Corporate treasurers are typically extremely wary of talking about their day-to-day cash management, and Johnson & Johnson, Pfizer declined to discuss the matter. Peugeot was not available for comment, while other large companies contacted by Reuters also declined comment.
Regulators cracking down on "shadow banking" — closed-door deals blamed in part for the 2008 financial crisis — have expressed worries about how opaque the repo market is, and the U.S. Federal Reserve has set up a working group to suggest reforms.
The rise in repos means more business for companies such as Euroclear and its main rival Clearstream — owned by Deutsche Boerse — as well as Bank of New York Mellon, JP Morgan and State Street.
In a repo trade, one party buys collateral from the other, with the obligation to sell it back at a pre-defined later date and for a slightly lower price — the so-called haircut. That way, the seller provides cash to the buyer.
When companies rather than banks engage in repo deals they typically rely on a third party for administering the collateral, in what are known as triparty repos.

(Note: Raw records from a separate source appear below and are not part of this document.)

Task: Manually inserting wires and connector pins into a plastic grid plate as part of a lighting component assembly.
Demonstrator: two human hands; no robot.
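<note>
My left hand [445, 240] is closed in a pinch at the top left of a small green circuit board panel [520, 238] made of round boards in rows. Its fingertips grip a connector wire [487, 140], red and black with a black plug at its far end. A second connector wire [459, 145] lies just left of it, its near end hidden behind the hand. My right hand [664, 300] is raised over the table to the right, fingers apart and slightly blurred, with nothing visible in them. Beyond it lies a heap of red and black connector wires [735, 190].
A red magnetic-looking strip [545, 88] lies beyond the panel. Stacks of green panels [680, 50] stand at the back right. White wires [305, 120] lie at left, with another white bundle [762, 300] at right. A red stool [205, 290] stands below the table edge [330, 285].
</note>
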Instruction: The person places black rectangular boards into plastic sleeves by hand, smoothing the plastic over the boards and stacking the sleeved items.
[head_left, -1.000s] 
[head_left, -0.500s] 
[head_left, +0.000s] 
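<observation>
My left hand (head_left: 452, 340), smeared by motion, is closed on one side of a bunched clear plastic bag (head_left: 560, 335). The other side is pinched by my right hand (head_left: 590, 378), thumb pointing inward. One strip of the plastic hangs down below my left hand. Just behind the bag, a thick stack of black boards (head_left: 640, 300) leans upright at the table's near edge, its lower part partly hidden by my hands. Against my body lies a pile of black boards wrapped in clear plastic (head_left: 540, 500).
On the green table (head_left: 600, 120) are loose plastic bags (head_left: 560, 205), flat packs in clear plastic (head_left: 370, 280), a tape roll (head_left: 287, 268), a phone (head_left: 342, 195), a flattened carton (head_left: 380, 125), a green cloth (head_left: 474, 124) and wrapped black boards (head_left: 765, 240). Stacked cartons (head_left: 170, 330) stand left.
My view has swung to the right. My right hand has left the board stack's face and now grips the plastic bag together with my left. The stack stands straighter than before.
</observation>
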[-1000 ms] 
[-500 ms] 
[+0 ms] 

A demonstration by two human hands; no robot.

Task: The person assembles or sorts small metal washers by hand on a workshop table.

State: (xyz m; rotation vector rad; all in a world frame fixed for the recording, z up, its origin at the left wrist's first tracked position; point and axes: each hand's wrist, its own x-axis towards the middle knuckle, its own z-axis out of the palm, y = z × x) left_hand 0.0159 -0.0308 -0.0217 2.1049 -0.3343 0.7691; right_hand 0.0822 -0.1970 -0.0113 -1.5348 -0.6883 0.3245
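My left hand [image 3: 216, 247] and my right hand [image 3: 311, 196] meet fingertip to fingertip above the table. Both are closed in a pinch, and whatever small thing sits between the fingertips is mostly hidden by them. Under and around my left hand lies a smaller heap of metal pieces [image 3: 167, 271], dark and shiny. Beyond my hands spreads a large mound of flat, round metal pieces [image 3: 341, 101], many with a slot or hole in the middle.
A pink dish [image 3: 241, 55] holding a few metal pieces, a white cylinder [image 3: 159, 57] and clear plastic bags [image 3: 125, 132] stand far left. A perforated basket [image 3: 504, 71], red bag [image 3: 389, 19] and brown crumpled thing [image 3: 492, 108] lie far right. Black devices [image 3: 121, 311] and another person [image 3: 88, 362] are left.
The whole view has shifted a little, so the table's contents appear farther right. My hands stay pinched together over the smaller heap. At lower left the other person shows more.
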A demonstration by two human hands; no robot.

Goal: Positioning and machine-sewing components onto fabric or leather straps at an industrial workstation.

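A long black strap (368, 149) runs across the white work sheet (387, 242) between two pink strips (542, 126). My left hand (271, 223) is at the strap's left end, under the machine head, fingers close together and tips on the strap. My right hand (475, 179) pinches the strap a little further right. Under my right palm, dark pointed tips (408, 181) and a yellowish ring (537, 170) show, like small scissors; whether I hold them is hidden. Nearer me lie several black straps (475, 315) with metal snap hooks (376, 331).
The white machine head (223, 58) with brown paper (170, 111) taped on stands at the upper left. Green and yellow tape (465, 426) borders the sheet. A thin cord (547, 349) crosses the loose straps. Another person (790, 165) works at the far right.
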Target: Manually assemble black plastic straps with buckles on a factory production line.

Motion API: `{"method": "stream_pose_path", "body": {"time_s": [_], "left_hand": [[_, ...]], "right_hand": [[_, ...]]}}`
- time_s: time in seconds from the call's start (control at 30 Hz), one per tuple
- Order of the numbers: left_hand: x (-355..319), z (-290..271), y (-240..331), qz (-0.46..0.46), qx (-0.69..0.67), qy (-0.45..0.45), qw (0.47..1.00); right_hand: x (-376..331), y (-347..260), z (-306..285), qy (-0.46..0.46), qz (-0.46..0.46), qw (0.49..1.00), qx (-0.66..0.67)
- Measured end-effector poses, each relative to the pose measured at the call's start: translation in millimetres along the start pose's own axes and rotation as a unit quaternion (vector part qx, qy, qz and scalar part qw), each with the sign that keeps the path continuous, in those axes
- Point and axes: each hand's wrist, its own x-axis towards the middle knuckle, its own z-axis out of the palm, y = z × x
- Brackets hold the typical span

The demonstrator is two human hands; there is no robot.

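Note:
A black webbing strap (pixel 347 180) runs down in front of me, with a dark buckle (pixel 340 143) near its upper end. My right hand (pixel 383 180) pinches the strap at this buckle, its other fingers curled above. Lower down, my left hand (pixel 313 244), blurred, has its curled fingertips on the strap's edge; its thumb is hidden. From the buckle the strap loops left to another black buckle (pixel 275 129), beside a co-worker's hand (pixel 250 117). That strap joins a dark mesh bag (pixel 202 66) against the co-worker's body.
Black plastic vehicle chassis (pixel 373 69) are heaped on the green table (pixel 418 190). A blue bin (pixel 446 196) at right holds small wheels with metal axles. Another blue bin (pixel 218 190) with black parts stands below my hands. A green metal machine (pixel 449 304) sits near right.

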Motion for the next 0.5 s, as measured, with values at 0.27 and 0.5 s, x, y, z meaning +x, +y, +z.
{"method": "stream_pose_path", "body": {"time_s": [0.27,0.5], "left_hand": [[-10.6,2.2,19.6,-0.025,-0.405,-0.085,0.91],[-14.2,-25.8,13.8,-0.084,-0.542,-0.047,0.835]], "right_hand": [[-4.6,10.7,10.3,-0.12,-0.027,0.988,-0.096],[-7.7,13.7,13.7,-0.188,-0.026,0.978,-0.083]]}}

The triparty market grew at 22.3 percent in the first half of last year, a survey by the International Capital Market Association (ICMA) showed, versus only a modest rise in the overall business, further prove that companies are increasingly accessing the market.
"It shows you that triparty is growing, but ... not the banks themselves," said Richard Comotto, an academic who is involved in drawing up the survey. "I would say triparty is very growing strongly among corporate treasurers."
The European repo market was worth 6.2 trillion euros ($7.88 trillion) in the first half of 2011, according to ICMA's September survey. The vast majority of business conducted was between banks, and banks and central banks.
Other than the ICMA survey, few numbers are available.
Based on his daily practice, Euroclear's Reiss estimated that up to 25 percent of the triparty market was on behalf of companies, a massive and sudden rise from the 2 to 5 percent where it had traditionally been.